Gather some performance numbers.

AdhocMan

This looks good to me. It's great to be able to avoid a lot of the internal string handling!
For the high-level network feature, it might be best to expose hashes to the user. So it could be useful to have access to the hash function, for example to allow comparison of hashed labels for custom selection functions. It's probably an uncommon use-case, but what do think about making the hash function part of the arbor interface?

thorstenhater · 2023-09-19T07:59:38Z

So, the user can see the hashes, they are in fact returned from decor::placements and there's the reverse mapping
in decor::hashes. Thus I'd say we can expose the hash function. Since this would make the concrete hash function
part of the interface layer, shall we think once more about using something different? I think xxHash is the only contender.

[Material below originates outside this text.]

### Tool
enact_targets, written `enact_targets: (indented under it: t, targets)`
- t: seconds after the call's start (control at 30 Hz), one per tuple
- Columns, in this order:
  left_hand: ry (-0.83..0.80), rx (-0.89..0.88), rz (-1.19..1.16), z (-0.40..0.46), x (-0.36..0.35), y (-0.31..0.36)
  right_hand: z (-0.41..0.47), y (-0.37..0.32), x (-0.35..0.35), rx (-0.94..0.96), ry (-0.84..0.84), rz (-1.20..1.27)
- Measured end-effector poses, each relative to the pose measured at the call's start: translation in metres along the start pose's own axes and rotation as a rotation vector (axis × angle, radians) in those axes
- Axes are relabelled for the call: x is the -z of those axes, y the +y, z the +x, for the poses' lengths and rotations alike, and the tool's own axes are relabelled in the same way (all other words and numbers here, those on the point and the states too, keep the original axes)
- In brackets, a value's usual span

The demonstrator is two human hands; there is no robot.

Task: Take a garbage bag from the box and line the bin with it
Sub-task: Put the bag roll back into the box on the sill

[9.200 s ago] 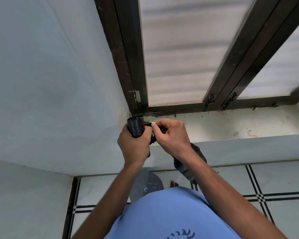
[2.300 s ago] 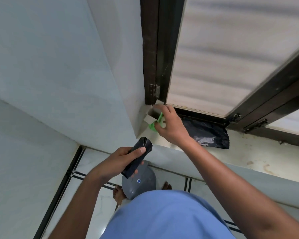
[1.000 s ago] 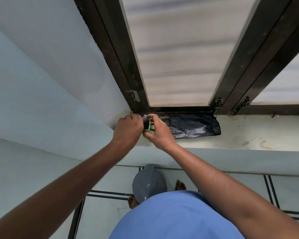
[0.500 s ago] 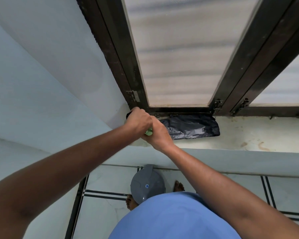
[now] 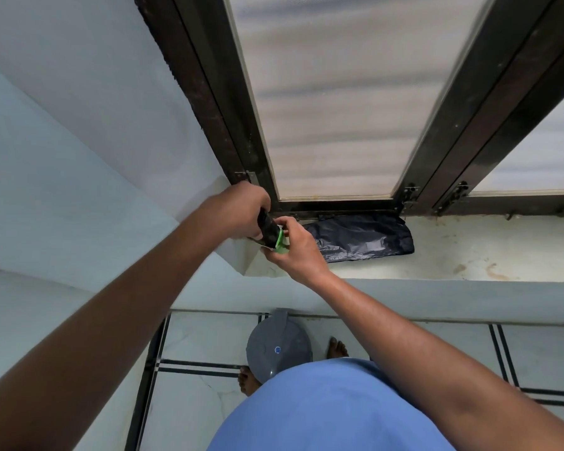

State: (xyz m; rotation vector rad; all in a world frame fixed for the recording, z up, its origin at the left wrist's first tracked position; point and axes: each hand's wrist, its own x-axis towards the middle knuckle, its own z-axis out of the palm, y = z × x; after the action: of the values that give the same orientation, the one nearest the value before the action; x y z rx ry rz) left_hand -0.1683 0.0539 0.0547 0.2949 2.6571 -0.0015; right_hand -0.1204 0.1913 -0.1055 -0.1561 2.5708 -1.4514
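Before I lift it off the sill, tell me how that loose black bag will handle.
Probably floppy: the loose black bag lies flat and wrinkled on the sill. Likely very light, being thin film. Its glossy surface suggests it may slip between pinching fingers.

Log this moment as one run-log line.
left hand: bag roll | right hand: box | loose bag: sill | bin: unlined

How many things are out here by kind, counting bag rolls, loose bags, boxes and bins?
Bag roll: 1, black, in the left hand
Loose bag: 1, black, flat on the sill
Box: 1, green and white, in the right hand
Bin: 1, grey, lid shut, on the floor
Total: 4
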Motion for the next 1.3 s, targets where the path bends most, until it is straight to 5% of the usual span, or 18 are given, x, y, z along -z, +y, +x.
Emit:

AdhocMan · 2023-10-06T14:28:16Z

I don't know if our simple hashing requirements justify adding another dependency. For the network generation feature, a change of hash function at a later stage would no longer be an issue. But I'd expect FNV-1a to be good enough for our purpose.
Once there the hash function is part of the interface, this PR is good to merge from my side.

AdhocMan · 2023-10-06T14:51:50Z

Technically, we already have a hash function exposed as part of the interface in hash_def.hpp. So maybe provide the hash as an overload of the hash_value function for string_view and string types if we want to use our own implementation instead of std::hash?

arbor/include/arbor/util/hash_def.hpp

AdhocMan · 2023-10-20T12:53:32Z

arbor/include/arbor/util/hash_def.hpp

+//             that will be here until the end of time.
+
+template <typename T>
+inline constexpr std::size_t internal_hash(T&& data) {


Thanks for moving it here!
I just have one suggestion.
Calling internal_hash and hash_value would give different results for a single type due to the multiplication with the prime number in hash_value_combine. How about merging the internal_hash function into hash_value?
So something like this:

template <typename T> inline constexpr std::size_t hash_value(const T& t) { if constexpr (std::is_convertible_v<T, std::string_view>) { constexpr std::size_t prime = 0x100000001b3; constexpr std::size_t offset_basis = 0xcbf29ce484222325; std::size_t hash = offset_basis; for (uint8_t byte: std::string_view{t}) { hash = hash ^ byte; hash = hash * prime; } return hash; } else { return std::hash<std::decay_t<T>>{}(t); } } template <typename T, typename... TAIL> inline constexpr std::size_t hash_value(const T& t, const TAIL&... tail) { constexpr std::size_t prime = 93481; return prime * hash_value(t) + hash_value(tail...); }

This way we would simply always use hash_value throughout the code.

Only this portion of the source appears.